Collected data
+--

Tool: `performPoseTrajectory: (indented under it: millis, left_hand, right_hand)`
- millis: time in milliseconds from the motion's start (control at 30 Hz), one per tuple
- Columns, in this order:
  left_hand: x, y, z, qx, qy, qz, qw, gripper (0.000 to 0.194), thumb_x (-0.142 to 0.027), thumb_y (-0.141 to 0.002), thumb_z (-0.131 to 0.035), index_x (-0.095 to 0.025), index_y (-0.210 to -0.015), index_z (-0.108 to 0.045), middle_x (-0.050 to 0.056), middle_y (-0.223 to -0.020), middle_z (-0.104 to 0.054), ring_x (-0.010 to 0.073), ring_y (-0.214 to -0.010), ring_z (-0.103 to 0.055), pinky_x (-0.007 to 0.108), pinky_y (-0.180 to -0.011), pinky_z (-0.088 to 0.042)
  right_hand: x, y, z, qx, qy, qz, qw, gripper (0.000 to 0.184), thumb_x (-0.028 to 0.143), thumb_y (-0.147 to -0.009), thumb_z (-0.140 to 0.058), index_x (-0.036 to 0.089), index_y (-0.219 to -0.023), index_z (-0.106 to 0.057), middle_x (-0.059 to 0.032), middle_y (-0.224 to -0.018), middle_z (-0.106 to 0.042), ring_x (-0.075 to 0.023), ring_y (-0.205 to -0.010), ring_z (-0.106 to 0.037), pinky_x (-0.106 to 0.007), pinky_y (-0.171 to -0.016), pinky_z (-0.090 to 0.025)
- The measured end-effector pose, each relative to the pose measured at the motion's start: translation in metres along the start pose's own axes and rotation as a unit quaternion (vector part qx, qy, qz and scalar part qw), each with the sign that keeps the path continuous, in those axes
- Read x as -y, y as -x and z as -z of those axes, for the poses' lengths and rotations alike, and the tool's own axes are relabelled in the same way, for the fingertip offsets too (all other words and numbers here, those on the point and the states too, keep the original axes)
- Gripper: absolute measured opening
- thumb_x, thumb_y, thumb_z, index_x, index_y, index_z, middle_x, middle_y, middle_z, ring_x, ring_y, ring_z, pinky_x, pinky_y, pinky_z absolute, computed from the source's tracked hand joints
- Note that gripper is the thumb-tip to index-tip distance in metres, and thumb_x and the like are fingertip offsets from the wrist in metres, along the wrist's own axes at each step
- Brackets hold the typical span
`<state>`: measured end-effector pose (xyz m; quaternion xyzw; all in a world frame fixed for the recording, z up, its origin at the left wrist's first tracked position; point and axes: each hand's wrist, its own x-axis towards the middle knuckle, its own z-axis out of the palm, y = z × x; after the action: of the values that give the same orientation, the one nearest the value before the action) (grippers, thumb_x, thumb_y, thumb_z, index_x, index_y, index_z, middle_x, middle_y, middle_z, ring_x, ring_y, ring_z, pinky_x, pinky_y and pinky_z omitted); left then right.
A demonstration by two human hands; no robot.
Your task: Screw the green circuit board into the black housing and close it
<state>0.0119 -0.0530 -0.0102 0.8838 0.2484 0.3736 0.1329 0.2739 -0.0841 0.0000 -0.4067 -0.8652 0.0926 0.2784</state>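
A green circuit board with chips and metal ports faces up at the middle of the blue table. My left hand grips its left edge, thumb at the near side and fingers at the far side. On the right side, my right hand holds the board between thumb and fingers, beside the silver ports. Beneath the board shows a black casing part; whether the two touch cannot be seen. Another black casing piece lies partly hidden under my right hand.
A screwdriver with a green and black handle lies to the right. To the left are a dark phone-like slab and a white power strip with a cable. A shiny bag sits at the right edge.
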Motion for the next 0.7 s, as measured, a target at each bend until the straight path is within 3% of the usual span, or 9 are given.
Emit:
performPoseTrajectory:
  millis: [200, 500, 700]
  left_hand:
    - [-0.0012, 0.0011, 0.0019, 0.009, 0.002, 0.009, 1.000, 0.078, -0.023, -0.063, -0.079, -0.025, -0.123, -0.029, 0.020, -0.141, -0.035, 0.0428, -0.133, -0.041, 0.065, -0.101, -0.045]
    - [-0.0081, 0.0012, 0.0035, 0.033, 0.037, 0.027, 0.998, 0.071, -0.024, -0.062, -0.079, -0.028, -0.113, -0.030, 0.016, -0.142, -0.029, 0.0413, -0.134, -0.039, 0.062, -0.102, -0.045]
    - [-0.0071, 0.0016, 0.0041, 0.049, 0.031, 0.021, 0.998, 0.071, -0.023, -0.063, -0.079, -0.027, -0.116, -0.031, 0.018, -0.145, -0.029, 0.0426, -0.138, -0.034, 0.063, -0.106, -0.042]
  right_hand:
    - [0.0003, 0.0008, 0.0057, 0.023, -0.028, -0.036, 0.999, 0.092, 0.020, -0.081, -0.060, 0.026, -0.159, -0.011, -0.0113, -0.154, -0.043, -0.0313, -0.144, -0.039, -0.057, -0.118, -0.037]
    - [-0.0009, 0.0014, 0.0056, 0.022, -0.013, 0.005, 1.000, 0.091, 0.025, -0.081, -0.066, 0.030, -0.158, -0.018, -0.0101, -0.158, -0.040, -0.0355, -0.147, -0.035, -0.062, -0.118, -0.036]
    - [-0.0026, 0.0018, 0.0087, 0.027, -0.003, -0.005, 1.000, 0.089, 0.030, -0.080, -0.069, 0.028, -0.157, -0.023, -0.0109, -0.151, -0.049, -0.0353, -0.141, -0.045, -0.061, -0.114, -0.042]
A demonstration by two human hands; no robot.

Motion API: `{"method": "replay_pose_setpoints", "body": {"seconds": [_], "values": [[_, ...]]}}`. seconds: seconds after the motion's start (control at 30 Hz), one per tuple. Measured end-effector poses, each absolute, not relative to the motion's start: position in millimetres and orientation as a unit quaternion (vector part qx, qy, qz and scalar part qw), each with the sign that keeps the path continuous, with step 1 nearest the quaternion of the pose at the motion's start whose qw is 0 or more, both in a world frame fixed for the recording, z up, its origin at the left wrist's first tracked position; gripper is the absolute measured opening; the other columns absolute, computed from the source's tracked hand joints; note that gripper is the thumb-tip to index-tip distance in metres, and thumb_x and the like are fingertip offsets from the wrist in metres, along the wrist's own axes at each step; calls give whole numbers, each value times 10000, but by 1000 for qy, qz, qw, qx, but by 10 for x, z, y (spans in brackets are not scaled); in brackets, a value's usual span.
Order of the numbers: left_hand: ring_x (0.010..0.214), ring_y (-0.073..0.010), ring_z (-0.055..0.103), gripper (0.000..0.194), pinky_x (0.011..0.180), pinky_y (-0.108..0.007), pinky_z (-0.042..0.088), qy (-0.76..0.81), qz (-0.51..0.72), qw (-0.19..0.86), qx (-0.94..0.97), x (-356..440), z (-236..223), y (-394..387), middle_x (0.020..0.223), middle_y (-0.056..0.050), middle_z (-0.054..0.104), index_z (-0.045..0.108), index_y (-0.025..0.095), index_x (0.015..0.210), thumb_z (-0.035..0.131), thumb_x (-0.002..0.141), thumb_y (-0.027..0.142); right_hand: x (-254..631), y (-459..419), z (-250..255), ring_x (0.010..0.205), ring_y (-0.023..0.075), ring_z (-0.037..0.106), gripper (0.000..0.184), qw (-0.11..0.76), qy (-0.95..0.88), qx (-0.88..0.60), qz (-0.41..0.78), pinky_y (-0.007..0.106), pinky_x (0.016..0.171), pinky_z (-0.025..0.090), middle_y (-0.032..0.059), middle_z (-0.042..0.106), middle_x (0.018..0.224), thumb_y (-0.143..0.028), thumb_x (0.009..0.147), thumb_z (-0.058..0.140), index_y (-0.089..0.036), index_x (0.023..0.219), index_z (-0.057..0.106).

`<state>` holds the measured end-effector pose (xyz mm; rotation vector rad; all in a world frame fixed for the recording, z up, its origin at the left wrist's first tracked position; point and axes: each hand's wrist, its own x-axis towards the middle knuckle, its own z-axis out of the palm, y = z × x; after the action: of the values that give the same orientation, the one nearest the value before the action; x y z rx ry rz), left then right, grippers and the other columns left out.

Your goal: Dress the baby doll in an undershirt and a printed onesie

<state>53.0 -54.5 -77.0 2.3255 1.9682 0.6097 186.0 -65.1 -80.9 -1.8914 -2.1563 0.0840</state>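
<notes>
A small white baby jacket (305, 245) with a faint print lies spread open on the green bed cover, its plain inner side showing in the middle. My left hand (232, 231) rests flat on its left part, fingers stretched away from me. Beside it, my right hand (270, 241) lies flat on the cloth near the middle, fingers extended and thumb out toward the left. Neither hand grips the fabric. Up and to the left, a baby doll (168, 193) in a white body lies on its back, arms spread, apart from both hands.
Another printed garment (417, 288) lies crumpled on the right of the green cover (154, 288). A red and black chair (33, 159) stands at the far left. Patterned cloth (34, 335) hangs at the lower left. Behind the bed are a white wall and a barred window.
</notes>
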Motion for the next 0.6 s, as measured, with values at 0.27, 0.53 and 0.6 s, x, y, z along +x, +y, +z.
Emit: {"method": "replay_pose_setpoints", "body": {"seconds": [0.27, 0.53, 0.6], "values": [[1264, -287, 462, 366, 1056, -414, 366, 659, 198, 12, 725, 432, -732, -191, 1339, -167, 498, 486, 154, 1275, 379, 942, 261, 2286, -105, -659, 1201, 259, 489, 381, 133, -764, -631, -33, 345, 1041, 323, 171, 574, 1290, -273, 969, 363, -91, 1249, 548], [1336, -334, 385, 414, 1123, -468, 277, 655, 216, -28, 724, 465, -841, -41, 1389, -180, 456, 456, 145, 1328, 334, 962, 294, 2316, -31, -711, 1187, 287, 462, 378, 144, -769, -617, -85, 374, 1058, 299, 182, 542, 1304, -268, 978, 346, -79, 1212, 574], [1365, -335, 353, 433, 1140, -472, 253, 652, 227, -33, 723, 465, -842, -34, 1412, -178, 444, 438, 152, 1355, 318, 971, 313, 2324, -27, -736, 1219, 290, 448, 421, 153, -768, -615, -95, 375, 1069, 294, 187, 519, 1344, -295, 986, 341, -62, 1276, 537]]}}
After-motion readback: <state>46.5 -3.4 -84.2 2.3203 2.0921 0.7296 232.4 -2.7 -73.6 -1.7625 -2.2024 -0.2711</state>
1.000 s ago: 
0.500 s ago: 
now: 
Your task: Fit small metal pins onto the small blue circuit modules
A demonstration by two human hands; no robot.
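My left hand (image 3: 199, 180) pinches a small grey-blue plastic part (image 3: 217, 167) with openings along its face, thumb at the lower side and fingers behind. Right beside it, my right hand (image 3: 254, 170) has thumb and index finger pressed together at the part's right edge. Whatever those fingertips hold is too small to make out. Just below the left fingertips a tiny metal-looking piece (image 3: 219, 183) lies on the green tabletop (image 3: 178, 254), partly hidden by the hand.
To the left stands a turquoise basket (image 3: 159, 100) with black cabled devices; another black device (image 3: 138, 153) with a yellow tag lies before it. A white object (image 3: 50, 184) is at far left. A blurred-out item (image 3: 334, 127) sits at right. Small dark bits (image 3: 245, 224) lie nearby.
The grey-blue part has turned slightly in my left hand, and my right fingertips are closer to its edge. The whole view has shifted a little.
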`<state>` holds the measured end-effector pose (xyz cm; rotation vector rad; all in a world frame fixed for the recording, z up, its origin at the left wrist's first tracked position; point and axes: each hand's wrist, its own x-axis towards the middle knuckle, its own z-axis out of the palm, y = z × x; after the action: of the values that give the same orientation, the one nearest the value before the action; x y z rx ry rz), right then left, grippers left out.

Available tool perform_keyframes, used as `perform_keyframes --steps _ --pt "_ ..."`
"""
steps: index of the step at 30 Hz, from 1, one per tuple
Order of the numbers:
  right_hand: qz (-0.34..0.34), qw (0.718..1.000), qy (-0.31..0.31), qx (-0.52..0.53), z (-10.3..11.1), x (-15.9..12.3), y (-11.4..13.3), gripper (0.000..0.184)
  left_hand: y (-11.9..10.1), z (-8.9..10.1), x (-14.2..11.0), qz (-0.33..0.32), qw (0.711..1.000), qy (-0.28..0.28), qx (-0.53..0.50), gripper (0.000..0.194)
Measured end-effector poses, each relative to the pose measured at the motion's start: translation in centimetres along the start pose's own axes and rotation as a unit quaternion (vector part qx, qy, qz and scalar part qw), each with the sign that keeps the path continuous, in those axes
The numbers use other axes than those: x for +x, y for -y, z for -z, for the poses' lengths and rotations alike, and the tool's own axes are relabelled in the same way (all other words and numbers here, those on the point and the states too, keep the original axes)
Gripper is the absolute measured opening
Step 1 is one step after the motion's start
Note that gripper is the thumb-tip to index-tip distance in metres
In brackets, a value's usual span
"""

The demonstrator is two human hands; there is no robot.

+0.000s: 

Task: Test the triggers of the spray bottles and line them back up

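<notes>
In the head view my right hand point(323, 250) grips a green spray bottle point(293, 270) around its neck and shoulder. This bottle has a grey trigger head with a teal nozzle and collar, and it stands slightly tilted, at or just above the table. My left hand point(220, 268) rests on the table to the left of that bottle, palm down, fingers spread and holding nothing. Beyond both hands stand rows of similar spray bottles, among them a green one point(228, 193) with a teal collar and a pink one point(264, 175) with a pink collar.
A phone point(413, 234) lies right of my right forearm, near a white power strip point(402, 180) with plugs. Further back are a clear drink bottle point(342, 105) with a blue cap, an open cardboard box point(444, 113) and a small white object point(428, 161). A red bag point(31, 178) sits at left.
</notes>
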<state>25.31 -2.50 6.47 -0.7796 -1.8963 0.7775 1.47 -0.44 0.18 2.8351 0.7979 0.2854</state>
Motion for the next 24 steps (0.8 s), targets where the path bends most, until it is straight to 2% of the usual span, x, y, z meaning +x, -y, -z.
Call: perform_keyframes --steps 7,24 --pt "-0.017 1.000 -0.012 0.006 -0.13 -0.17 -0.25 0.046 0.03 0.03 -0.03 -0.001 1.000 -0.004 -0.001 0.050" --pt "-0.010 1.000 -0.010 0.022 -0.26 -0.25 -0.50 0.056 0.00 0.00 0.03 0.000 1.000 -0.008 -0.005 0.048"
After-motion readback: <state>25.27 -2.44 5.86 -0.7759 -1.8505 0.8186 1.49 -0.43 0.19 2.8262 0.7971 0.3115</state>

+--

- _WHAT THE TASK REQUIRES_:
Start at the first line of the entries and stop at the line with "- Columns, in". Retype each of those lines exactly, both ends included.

- _WRITTEN RESPONSE_:
Tool: `performPoseTrajectory: (indented under it: millis, left_hand, right_hand)`
- millis: time in milliseconds from the motion's start (control at 30 Hz), one per tuple
- Columns, in this order:

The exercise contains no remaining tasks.